WORK REQUEST -> Pick every line with "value" from the material below.

RAW DATA ->
........

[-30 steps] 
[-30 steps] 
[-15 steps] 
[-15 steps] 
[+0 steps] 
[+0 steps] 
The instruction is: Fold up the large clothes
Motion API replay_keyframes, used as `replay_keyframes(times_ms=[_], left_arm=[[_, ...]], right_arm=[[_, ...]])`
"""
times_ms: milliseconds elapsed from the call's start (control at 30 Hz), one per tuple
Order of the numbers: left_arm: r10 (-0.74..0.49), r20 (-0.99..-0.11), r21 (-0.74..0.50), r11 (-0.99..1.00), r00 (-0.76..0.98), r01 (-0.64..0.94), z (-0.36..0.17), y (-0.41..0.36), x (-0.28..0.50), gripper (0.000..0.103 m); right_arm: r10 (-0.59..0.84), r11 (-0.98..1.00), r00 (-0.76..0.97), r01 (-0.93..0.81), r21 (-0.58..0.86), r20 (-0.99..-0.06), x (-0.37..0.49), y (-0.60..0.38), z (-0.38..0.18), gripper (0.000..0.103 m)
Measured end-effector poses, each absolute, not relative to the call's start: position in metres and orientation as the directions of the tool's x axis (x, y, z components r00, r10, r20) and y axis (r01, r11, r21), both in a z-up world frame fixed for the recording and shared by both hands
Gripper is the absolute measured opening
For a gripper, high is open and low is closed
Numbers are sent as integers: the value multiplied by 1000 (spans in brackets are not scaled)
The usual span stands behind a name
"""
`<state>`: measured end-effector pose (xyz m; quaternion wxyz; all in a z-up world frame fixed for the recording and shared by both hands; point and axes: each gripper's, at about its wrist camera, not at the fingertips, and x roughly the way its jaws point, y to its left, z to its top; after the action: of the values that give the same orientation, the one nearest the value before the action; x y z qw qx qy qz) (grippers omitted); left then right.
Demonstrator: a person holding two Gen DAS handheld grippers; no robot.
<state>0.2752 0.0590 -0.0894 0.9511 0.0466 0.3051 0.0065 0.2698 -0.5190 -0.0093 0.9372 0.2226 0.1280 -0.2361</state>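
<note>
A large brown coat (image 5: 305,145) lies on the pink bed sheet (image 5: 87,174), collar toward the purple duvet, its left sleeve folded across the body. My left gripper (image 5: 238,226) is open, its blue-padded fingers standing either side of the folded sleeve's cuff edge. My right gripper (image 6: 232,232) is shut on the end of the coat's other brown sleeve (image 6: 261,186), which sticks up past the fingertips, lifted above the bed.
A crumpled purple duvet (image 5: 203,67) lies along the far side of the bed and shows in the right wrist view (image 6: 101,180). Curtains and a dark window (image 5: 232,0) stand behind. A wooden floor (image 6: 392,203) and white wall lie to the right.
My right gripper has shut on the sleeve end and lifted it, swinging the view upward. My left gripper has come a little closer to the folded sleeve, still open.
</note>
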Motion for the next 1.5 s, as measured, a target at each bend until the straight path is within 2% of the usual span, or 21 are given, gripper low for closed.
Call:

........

RESPONSE ->
Numbers are sent as integers: the value multiplied by 1000 (spans in brackets are not scaled)
`<state>`: measured end-effector pose (xyz m; quaternion wxyz; all in a z-up world frame fixed for the recording and shared by both hands; point and axes: each gripper's, at about its wrist camera, not at the fingertips, and x roughly the way its jaws point, y to its left, z to its top; after the action: of the values that give the same orientation, the one nearest the value before the action; x y z qw qx qy qz) (grippers omitted); left then right.

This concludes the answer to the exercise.